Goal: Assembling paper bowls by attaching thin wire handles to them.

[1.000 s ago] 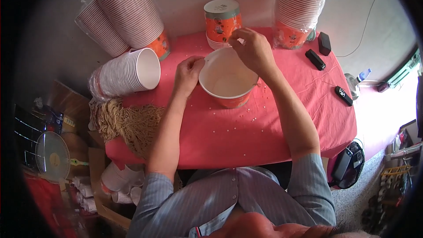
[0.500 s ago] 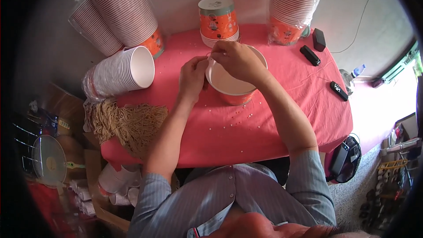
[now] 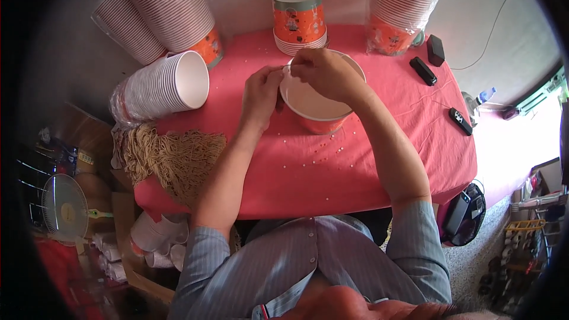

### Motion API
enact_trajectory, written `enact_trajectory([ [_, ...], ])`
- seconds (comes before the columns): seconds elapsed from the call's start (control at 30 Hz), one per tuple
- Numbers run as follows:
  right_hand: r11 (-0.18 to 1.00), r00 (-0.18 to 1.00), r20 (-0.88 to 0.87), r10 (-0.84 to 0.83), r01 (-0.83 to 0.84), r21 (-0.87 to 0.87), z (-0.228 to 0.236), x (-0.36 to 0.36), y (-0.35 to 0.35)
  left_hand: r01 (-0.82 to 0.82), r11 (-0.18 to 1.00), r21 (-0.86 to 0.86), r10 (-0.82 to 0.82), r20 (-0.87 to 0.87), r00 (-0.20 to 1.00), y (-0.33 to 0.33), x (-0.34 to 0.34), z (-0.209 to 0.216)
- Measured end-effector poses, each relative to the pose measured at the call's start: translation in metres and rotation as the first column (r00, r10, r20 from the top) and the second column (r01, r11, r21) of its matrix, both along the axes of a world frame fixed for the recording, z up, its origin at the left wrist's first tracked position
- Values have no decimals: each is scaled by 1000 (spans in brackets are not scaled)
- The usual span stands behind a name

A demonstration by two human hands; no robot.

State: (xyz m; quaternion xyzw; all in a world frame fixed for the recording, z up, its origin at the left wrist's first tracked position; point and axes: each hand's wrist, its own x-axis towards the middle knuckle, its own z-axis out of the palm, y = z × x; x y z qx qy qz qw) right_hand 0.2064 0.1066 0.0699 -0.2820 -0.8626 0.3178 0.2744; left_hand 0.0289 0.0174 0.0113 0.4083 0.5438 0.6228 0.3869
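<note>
A large paper bucket [image 3: 323, 125], white inside and orange outside, stands on the table with its mouth up. At its far left rim my left hand [image 3: 259, 96] is closed, thumb and forefinger pinched together just outside the rim. My right hand [image 3: 323, 74] reaches over the mouth, its fingers also pinched, almost touching the left fingertips. Something thin seems to run between the two pinches; it is too small to make out. To the left, a bundle of beige cords [image 3: 178, 157] lies over the table's front edge.
Nested buckets [image 3: 192, 80] lie at the left, with tall wrapped stacks [image 3: 169, 9] behind. An upturned orange bucket [image 3: 299, 18] stands at the back, another stack [image 3: 403, 12] at right. Small beads dot the red cloth [image 3: 278, 186]. Black devices [image 3: 423, 71] lie at right.
Both hands stay at the bucket's far left rim, with small shifts of the fingers. The whole scene sits slightly differently in view. A white strip by the rim is now less visible.
</note>
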Motion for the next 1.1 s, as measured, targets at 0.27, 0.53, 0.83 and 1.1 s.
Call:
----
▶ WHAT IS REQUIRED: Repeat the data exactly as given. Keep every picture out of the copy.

▶ WORKED SOLUTION:
Goal: Assembling paper bowls by attaching thin wire handles to them.

[1.000 s ago] 
[0.500 s ago] 
[now] 

### Motion API
enact_trajectory, written `enact_trajectory([ [_, ...], ])`
- seconds (comes before the columns): seconds elapsed from the call's start (control at 30 Hz), one per tuple
- Numbers run as follows:
  right_hand: r11 (-0.18 to 1.00), r00 (-0.18 to 1.00), r20 (-0.88 to 0.87), r10 (-0.84 to 0.83), r01 (-0.83 to 0.84), r21 (-0.87 to 0.87), z (-0.228 to 0.236), x (-0.36 to 0.36), y (-0.35 to 0.35)
  left_hand: r01 (-0.82 to 0.82), r11 (-0.18 to 1.00), r21 (-0.86 to 0.86), r10 (-0.82 to 0.82), r20 (-0.87 to 0.87), r00 (-0.20 to 1.00), y (-0.33 to 0.33), x (-0.34 to 0.34), z (-0.209 to 0.216)
- Measured end-effector poses, each relative to the pose measured at the call's start: translation in metres and rotation as the first column (r00, r10, r20 from the top) and the second column (r01, r11, r21) of its matrix, both along the axes of a world frame fixed for the recording, z up, its origin at the left wrist's first tracked position
- Values have no decimals: each is scaled by 1000 (spans in brackets are not scaled)
- The usual span stands behind a name

A demonstration by two human hands; no robot.

State: (xyz m; quaternion xyzw; all in a world frame fixed for the recording, z up, its origin at the left wrist's first tracked position; point and axes: each hand's wrist, its own x-axis towards the middle knuckle, its own z-axis out of the palm, y = z × x; x y z qx qy qz qw) right_hand 0.2064 0.1066 0.0699 -0.2820 -0.8626 0.3178 0.2744; left_hand 0.0289 0.0174 0.0113 0.4083 0.5438 0.6228 0.3869
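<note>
A large paper bucket [image 3: 323, 125], white inside and orange outside, stands on the table with its mouth up. At its far left rim my left hand [image 3: 259, 96] is closed, thumb and forefinger pinched together just outside the rim. My right hand [image 3: 323, 74] reaches over the mouth, its fingers also pinched, almost touching the left fingertips. Something thin seems to run between the two pinches; it is too small to make out. To the left, a bundle of beige cords [image 3: 178, 157] lies over the table's front edge.
Nested buckets [image 3: 192, 80] lie at the left, with tall wrapped stacks [image 3: 169, 9] behind. An upturned orange bucket [image 3: 299, 18] stands at the back, another stack [image 3: 403, 12] at right. Small beads dot the red cloth [image 3: 278, 186]. Black devices [image 3: 423, 71] lie at right.
Both hands stay at the bucket's far left rim, with small shifts of the fingers. The whole scene sits slightly differently in view. A white strip by the rim is now less visible.
</note>
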Motion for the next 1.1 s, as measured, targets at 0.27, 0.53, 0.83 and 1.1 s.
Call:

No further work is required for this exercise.